Dès les premières lignes de Professions de foi, le troisième livre de Régine Vandamme, on devine que la personne à qui s'adresse la narratrice, sa mère, s'est probablement tue. Ne faisons pas mystère de l'information donnée en quatrième de couverture : «Régine Vandamme revient aujourd'hui sur le personnage central de Ma mère à boire, au moment où il apparaît que la maladie n'accordera plus aucun sursis à cette femme…» Mais c'est surtout le ton de ces premières pages de notations éparses, venues de partout et de toujours, de celles qui s'agglomèrent sentimentalement pour tracer un portrait affectif, qui indique qu'elles sont déjà d'hier où se conjuguent imparfait et passé composé, pour ne pas dire définitif. On reconnaît aussi, à la grammaire et au cœur qui bat sous ces paroles, que celle qui prend soin de rassembler ces souvenirs hasardés ne peut être que la fille. Celle des deux, celle-là qui déjà avait narré dans un livre précédent la dégradation de sa mère alcoolique sur le mode de la sévérité, de l'apitoiement et de l'amour, avec cette fois-là, «le cœur en charpie» que masquait parfois un humour cruel. Le ton a changé ici. Indulgent certes, plus tendre envers celle qui n'a rien perdu de sa séduction mais tant gagné en gentillesse. La narratrice paraît éprouver, malgré sa peine, un sentiment de paix relative grâce à la certitude du «devoir» accompli, c'est-à-dire le don de soi et l'ancrage à jamais de ce lien incomparable de la fille à la mère. Et pourtant c'est à une mort annoncée qu'il nous sera donné d'assister. On dirait que la mort est moins terrible que la maladie, peut-être parce qu'on a combattu, très durement. Avec succès, si on peut dire, au point d'arracher au temps un sursis, de mériter ce qu'on appelle une rémission, comme pour accumuler des provisions de vie et de courage et se préparer à l'issue prévisible.

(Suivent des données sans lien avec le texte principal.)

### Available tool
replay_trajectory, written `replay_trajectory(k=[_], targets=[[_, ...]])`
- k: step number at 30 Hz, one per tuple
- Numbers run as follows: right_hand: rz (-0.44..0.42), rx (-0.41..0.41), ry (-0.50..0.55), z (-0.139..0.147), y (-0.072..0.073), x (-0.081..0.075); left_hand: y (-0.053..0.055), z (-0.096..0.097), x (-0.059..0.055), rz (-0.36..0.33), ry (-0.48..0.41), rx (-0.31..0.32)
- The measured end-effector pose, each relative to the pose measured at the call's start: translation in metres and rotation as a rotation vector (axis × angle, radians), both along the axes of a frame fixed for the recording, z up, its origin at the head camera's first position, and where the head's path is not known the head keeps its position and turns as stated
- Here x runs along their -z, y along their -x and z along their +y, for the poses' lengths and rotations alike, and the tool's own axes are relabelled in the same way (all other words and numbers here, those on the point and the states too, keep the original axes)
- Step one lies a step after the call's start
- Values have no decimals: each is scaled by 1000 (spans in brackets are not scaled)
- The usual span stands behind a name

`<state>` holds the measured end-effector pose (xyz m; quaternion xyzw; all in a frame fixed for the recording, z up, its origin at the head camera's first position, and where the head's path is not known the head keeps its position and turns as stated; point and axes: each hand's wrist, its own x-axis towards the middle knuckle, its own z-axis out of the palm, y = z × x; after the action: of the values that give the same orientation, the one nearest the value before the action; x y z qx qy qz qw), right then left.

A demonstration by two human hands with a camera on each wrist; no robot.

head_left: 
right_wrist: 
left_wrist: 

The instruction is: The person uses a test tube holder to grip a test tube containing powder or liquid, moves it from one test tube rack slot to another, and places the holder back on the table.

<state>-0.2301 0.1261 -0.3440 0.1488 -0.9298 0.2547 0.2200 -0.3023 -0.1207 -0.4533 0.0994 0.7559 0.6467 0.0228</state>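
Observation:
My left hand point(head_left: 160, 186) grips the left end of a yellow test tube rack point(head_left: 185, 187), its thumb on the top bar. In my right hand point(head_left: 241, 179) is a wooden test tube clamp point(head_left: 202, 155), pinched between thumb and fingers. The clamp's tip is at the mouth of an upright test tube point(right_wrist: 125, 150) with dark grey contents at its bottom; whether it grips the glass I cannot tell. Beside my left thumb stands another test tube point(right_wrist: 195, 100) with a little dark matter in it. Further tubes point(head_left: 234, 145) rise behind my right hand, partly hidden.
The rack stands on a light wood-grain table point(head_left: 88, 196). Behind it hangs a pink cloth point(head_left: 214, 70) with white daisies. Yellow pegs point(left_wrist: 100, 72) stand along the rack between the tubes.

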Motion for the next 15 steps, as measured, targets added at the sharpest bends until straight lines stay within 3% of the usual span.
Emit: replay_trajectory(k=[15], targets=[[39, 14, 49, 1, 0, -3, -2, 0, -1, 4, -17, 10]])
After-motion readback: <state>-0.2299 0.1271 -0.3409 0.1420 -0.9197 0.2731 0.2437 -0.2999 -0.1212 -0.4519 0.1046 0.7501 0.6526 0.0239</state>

Si la proximité est grande, l'émotion intense, la narratrice partage ses souvenirs avec d'autres. Si elle garde le monopole de la fréquence et de l'intimité, que souligne le caractère italique de ses interventions, elle multiplie les angles de réflexion et prend le temps de recueillir différents témoignages. C'est l'originalité de ce récit de donner la parole à ceux qui ont accompagné la malade, par l'exercice de leur profession et la spontanéité de leur sympathie. Ces narrateurs inattendus se relaieront successivement – le médecin de famille, la pharmacienne, l'infirmier, la coiffeuse à domicile, l'épicière, l'ambulancier… –, chacun avec un discours spécifique, comme l'était leur approche respective de Madame R. Celle-ci aura presque le dernier mot, littéralement, car elle aussi recevra le droit de témoigner, muette toutefois, en un long monologue intérieur que n'interrompra aucun point, pas même à la fin. À la narratrice reviendra le fait de conclure le récit, comme elle l'avait commencé, apaisée, réunissant sa famille dans la confiance et l'amour, avec chants d'oiseaux et fleurs colorées. Une manière assez vibrante de se concilier la mort.